Based on available data, our findings support previous research on the activation of the various TLRs upon infection with CT or HSV. However, our study further explored the role of TLRs in the activation of signaling cascades in the presence of supernatant from previous infections. In addition to published findings, our data suggests that HSV may also utilize the TLR4 as well as the TLR2, TLR3 and TLR9 pathway, primarily in the vaginal epithelium. We also confirmed that CT infected cells do not use the TLR4 pathway. However we did not observe a significant increase in TLR2 as indicated by other studies. Our findings, additionally, are novel in that this is the first known report of the effect of co-infections on the expression of TLRs in the female reproductive tract. TLR2 RNA expression was increased or up-regulated in the co-infection models, indicating that these cells may activate a more severe or intense immune response at when single infections alone occur. A more intense immune response may result in the activation of an uncontrollable inflammatory response, through the recruitment of NK cells, macrophages, T and B cells and other immune modulators to the site of infection. The consequence of such an intense immune response may include reproductive tract damage and scarring, which has been reported in the clinical literature for patients with multiple sexually transmitted infections.

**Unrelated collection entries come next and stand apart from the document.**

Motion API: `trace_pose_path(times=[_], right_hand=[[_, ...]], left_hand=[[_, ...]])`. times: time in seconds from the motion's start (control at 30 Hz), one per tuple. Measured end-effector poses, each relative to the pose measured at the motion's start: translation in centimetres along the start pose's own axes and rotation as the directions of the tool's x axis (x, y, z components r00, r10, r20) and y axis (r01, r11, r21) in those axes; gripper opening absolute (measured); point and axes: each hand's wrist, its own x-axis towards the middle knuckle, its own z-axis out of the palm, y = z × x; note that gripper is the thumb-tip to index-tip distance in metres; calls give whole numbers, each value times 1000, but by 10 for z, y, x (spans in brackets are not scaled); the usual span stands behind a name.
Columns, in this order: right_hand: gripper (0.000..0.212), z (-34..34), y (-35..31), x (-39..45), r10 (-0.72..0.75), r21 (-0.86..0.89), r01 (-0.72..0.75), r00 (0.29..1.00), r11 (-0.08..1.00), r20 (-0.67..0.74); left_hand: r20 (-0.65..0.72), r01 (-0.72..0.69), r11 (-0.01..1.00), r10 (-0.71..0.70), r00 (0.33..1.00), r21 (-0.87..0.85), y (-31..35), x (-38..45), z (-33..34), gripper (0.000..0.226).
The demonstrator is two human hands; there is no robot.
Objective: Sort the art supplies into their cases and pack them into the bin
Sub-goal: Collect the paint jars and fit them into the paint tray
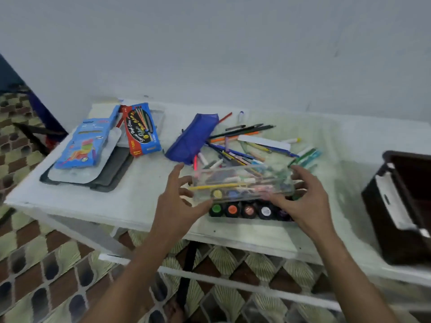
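Clearly we are early in the job. Both our hands are on the clear plastic case (242, 183), lifted just above the paint pots (248, 210) at the near edge of the tabletop (144, 206). The left hand (177, 203) has its grip spread wide, thumb under the case's left end and fingers against its side; the right hand (305, 199) cups the right end with thumb in front and fingers curled behind. Through the case we see crayons and a yellow pencil, though blur hides whether its lid is closed.

Much is left, as we judge it. A loose heap of pens and pencils (247, 145) lies beyond the case, beside the blue pouch (193, 138). The dark bin (401, 206) stands at the right end, and what we see of its inside looks unfilled. Two boxes rest at the left on a grey flat case (112, 173).

On the red and blue box (142, 129) we make out "Special High Class" and something like "Colour". The light blue box (86, 141) carries print too blurred to read.
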Motion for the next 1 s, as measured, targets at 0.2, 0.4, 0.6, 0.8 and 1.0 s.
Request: trace_pose_path(times=[0.2,0.4,0.6,0.8,1.0], right_hand=[[81,-27,9,-53,98,-16,-100,988,995,-118],[82,-24,12,-61,125,7,-125,986,992,-109],[80,-25,14,-57,109,-43,-111,992,993,-63],[71,-30,14,-55,98,-87,-101,995,991,-36],[57,-34,19,-51,104,-90,-107,994,990,-36]], left_hand=[[147,-64,997,56,988,48,0,-11,21,101],[175,-55,993,37,984,100,-5,-12,21,104],[187,-19,992,-4,982,122,-5,-13,23,101],[214,-23,986,-13,977,166,12,-15,20,77],[218,1,970,-56,974,244,16,-11,20,87]])
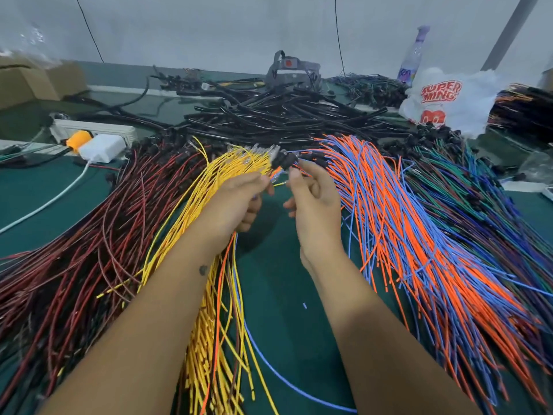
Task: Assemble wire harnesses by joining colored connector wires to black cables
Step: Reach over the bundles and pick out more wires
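Both hands are raised over the dark green surface (275,295), close together but not touching. The left hand (236,202) has its fingers curled round a few thin wires, orange, blue and yellow, which trail from under the palm back toward the person. The right hand (311,199) pinches a small black plastic connector (288,160) between thumb and forefinger at its fingertips, its other fingers loosely curled; the exact join between wire ends and connector is too small to make out.

Left of the hands lies a long fan of yellow insulated wires (191,223) with metal terminals at the far end, and beyond it a broad spread of red and dark brown wires (89,241). To the right lies a thick sheaf of orange and blue wires (398,223), then a heap of green, blue and purple wires (484,211). Behind the hands sits a pile of black sheathed cables (287,115).

Farther back are a white plastic bag with red lettering (449,97), a clear bottle with a purple label (414,55), a white power strip (92,131) with a white adapter plugged in, and cardboard boxes (33,82) at the far left
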The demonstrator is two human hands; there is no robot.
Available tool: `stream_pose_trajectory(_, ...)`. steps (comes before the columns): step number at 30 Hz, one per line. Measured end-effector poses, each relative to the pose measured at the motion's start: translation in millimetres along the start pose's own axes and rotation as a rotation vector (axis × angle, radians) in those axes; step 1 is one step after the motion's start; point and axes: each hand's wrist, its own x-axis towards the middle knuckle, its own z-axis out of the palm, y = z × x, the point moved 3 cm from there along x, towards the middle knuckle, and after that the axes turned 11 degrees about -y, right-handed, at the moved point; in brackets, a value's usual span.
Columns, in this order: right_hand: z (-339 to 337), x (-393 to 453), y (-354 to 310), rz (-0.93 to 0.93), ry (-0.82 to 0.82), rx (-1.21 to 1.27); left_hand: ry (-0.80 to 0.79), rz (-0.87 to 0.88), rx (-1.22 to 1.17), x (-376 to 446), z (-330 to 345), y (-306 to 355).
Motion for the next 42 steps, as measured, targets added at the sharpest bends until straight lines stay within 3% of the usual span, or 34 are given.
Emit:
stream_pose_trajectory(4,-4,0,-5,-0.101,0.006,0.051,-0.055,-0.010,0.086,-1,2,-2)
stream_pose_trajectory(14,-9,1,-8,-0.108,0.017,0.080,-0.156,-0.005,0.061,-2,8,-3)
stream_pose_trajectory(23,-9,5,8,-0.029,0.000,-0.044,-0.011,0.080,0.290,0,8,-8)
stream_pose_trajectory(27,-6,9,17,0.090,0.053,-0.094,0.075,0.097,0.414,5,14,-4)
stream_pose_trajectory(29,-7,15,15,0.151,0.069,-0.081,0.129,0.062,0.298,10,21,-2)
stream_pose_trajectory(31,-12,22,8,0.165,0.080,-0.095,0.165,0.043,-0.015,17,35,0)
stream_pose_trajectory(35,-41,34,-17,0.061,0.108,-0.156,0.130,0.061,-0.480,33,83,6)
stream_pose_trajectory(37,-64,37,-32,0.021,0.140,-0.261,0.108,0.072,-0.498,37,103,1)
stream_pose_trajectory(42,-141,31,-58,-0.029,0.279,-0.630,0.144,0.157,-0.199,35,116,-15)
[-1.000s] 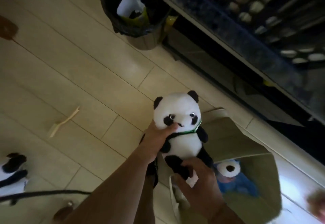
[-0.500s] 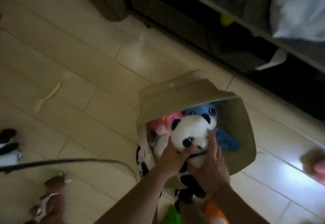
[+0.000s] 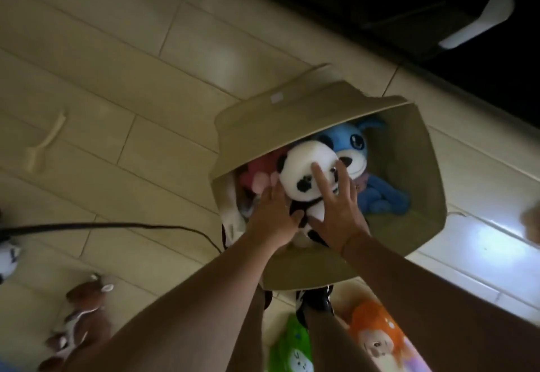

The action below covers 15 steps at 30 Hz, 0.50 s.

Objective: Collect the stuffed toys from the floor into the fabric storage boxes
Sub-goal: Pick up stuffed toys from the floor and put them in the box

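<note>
While inside the mouth of the fabric storage box (image 3: 344, 272), both hands around the panda toy (image 3: 304, 177). Left hand (image 3: 273, 222) against the panda's left side, fingers fairly straight, laid along the body, thumb bent toward the black chest. Right hand (image 3: 336, 213) spread wide over the panda's front, fingers (image 3: 320, 180) straight and apart, index tip on the white face, thumb under the body. Whether pressing or loosely holding, cannot tell.

Panda upright but leaning away from the wrists, long axis from the palms up toward the far wall of the box; head beyond the fingertips, black legs down by the heels of the hands. Face turned toward the camera.

Just past the right fingertips, blue plush dog (image 3: 353, 143), touching the panda's head. Beyond the left fingertips, pink toy (image 3: 260, 172), close against the panda. Open room only to the right of the right hand, above the blue dog's body, up to the right wall. Near rim of the box below both wrists.

Outside on the floor (image 3: 117, 79): orange toy (image 3: 374, 330) and green toy (image 3: 292, 348) under the right forearm, brown toy (image 3: 79, 313) left of the left forearm.
</note>
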Tool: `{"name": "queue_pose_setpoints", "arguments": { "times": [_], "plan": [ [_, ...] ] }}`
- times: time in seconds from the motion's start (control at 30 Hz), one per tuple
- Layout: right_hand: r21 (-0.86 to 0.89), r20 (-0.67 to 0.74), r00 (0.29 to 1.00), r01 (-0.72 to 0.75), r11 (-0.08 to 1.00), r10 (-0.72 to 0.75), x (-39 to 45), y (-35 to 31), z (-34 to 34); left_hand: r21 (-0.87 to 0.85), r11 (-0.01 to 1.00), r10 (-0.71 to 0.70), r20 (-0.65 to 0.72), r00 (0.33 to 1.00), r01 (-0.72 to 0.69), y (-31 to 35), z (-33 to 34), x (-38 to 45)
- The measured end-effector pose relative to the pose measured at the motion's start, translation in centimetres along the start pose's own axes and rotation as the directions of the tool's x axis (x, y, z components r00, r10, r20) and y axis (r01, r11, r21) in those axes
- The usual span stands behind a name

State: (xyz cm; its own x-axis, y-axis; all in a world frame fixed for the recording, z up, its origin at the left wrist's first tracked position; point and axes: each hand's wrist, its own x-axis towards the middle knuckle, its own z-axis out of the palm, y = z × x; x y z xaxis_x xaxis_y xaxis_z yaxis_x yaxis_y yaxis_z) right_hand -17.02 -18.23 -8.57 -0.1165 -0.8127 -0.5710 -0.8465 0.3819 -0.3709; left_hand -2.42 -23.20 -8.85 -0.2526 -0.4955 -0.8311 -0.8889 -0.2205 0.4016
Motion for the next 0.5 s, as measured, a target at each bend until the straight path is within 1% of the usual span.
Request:
{"name": "queue_pose_setpoints", "arguments": {
  "times": [0.07,0.17,0.23,0.3,0.4,0.43,0.5],
  "plan": [
    [-0.030,0.018,1.000,-0.024,0.999,0.025,-0.6,0.3,0.6,0.007,1.000,0.007,0.092,0.996,-0.007,-0.2,0.0,0.4],
    [-0.066,-0.005,0.998,-0.056,0.996,0.056,-0.3,0.7,1.9,0.003,1.000,0.017,0.158,0.987,-0.017,-1.3,0.4,1.5],
    [-0.077,-0.039,0.999,-0.039,0.996,0.036,0.3,1.1,2.8,0.060,0.998,-0.015,0.209,0.978,0.003,-2.5,1.1,2.0],
    [-0.069,-0.040,0.999,-0.008,0.998,0.005,0.9,1.8,3.5,0.123,0.992,-0.067,0.242,0.968,0.038,-3.4,1.6,2.1],
    [-0.062,-0.069,0.997,0.021,0.998,-0.025,1.5,3.0,3.6,0.207,0.978,-0.085,0.242,0.966,0.034,-4.0,2.2,1.9],
    [-0.066,-0.076,0.997,0.022,0.998,-0.027,1.7,3.2,3.4,0.206,0.978,-0.078,0.225,0.971,0.031,-4.1,2.3,1.8],
    [-0.089,-0.075,0.997,0.018,0.996,-0.025,2.1,3.3,3.2,0.147,0.988,-0.076,0.165,0.983,0.052,-4.1,2.6,2.0]
  ]
}}
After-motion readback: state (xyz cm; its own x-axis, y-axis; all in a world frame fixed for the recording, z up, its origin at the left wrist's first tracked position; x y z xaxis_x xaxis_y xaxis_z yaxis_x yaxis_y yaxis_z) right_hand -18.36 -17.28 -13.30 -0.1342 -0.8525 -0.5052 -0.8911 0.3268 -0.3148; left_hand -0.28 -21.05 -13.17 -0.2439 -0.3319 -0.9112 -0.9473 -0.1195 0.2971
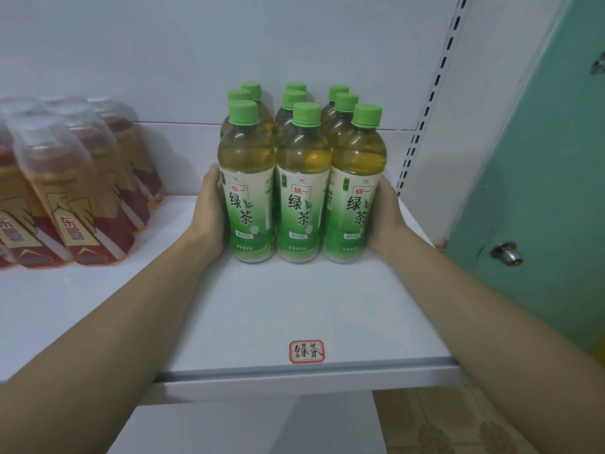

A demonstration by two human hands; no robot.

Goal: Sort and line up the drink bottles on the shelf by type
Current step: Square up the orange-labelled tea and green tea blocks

The western blot analysis of the activation of downstream proteins in the MyD88 dependent and independent pathways was performed to elicit which pathway was activated during a co-infection by Chlamydia trachomatis and HSV-2 and determine if the pathway was different from the one activated by single infections. The data showed that the upper tract cells upon co-infection down-regulated the phosphorylation in both pathways, which could potentially result in a suppressed immune response to the co-infecting pathogens. The lower tract epithelial cells upon co-infection increased the phosphorylated protein expression, indicating the activation of the MyD88 dependent pathway and infection in this region may result in a severe inflammatory response. Our data showed that co-infection by CT and HSV in epithelial cells treated with supernatants from previous infection results in the activation of pathways that differ among the four reproductive epithelial regions, vaginal, ectocervical, endocervical, and fallopian tube. While the expression of proteins were not significantly changed, the pattern indicated that the presence of culture fluids from a previous infection drives the cells to activation the pathways common for that pathogen, even when a secondary pathogen would normally activate a different pathway as a single infection. (Abstract shortened by UMI.)